Material supplied section start

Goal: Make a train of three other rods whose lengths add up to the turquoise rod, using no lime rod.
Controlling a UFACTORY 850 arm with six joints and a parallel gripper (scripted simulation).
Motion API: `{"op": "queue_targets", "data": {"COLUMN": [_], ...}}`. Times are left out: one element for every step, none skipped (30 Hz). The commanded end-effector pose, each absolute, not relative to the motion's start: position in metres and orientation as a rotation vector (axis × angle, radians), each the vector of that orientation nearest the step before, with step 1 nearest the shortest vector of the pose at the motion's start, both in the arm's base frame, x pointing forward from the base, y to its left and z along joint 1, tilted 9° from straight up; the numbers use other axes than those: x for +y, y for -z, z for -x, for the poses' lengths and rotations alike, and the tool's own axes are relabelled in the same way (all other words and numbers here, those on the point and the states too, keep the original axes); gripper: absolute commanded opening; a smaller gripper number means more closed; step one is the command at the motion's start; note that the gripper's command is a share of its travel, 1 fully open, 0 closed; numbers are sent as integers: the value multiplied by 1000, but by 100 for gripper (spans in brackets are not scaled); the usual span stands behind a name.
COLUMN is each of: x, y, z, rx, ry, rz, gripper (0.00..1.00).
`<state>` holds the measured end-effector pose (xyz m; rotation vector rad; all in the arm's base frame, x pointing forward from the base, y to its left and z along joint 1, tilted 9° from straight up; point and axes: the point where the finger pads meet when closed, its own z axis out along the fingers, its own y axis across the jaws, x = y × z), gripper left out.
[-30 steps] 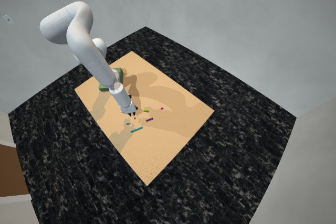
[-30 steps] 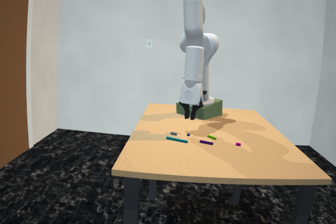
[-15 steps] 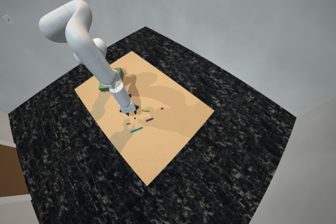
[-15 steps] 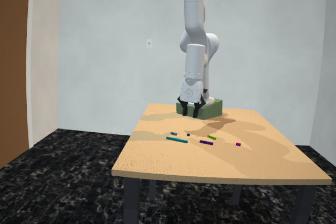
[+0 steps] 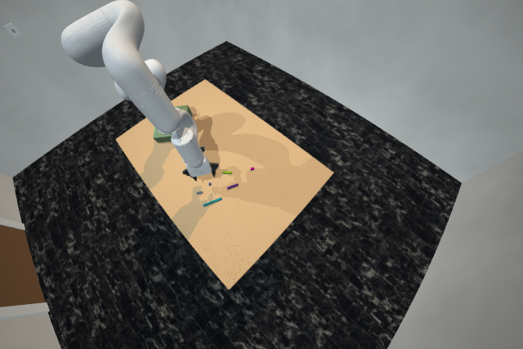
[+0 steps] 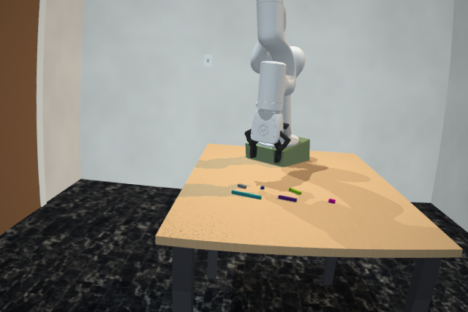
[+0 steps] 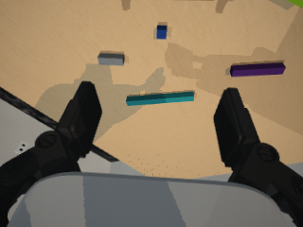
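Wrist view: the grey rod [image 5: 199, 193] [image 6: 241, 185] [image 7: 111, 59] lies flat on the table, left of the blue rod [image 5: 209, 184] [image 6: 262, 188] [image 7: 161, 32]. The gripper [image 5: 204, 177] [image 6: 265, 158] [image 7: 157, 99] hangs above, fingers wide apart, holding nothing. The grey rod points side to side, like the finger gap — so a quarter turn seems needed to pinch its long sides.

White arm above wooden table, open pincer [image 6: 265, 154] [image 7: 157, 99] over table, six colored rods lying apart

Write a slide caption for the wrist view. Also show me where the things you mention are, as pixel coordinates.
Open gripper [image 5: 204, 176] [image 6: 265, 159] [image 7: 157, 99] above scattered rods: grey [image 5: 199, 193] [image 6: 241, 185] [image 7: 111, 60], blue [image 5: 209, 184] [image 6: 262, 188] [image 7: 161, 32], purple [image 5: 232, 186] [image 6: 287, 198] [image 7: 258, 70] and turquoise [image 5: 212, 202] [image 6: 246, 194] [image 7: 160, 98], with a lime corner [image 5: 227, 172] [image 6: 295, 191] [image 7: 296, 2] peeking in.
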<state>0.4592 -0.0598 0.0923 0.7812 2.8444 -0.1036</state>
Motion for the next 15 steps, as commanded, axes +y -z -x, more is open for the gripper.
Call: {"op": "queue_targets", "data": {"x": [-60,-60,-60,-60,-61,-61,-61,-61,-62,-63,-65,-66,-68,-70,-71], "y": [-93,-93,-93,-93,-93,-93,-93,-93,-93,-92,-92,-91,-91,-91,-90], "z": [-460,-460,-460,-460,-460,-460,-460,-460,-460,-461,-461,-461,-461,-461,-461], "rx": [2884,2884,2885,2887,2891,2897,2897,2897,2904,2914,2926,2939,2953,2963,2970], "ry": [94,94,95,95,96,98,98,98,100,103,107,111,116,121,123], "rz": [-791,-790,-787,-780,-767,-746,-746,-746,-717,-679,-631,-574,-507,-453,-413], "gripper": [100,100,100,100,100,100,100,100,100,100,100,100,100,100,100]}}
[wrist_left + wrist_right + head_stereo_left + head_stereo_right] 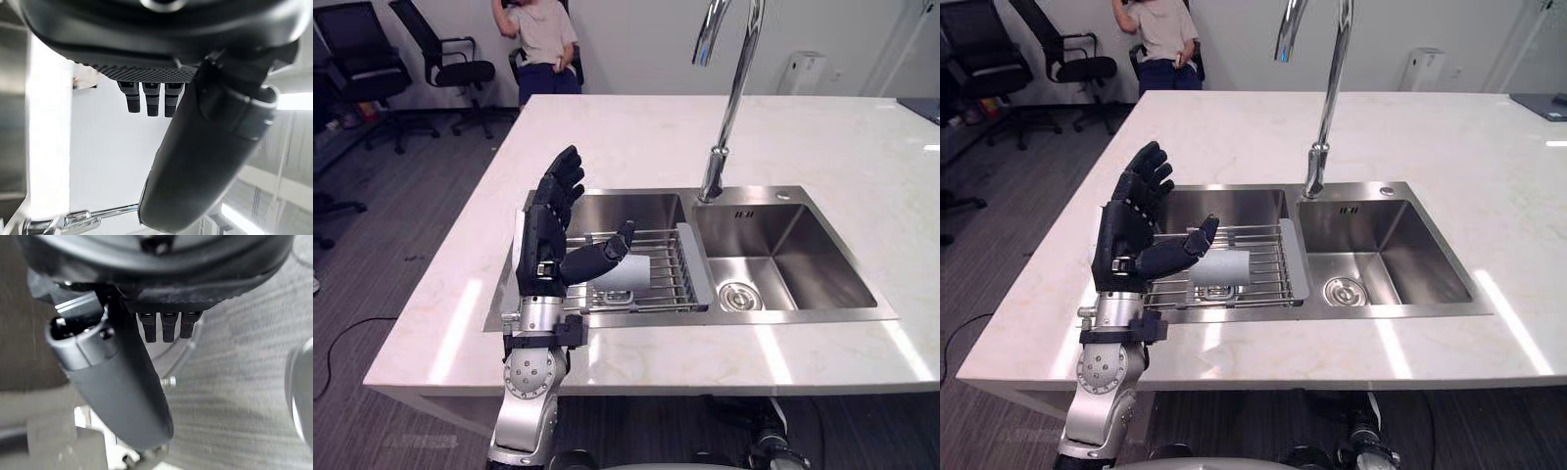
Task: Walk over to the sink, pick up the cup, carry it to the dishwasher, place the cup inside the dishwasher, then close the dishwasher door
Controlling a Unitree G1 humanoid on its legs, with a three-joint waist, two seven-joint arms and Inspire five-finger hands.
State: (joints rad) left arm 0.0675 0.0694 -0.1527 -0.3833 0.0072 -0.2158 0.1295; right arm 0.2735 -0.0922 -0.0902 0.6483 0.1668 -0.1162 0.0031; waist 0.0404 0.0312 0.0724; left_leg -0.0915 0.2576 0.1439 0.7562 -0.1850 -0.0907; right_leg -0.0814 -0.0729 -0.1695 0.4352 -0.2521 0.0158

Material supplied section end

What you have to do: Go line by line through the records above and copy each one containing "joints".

Result below:
Controlling a UFACTORY 850 arm with six joints and a parallel gripper (scripted simulation).
State: (joints rad) left arm 0.0675 0.0694 -0.1527 -0.3833 0.0072 -0.2158 0.1295; right arm 0.2735 -0.0922 -0.0902 0.6483 0.1668 -0.1162 0.0031; waist 0.0404 0.0312 0.0724; left_leg -0.0915 0.2576 0.1439 0.7562 -0.1850 -0.0907; right_leg -0.0814 -0.0729 -0.1695 0.4352 -0.2521 0.0158

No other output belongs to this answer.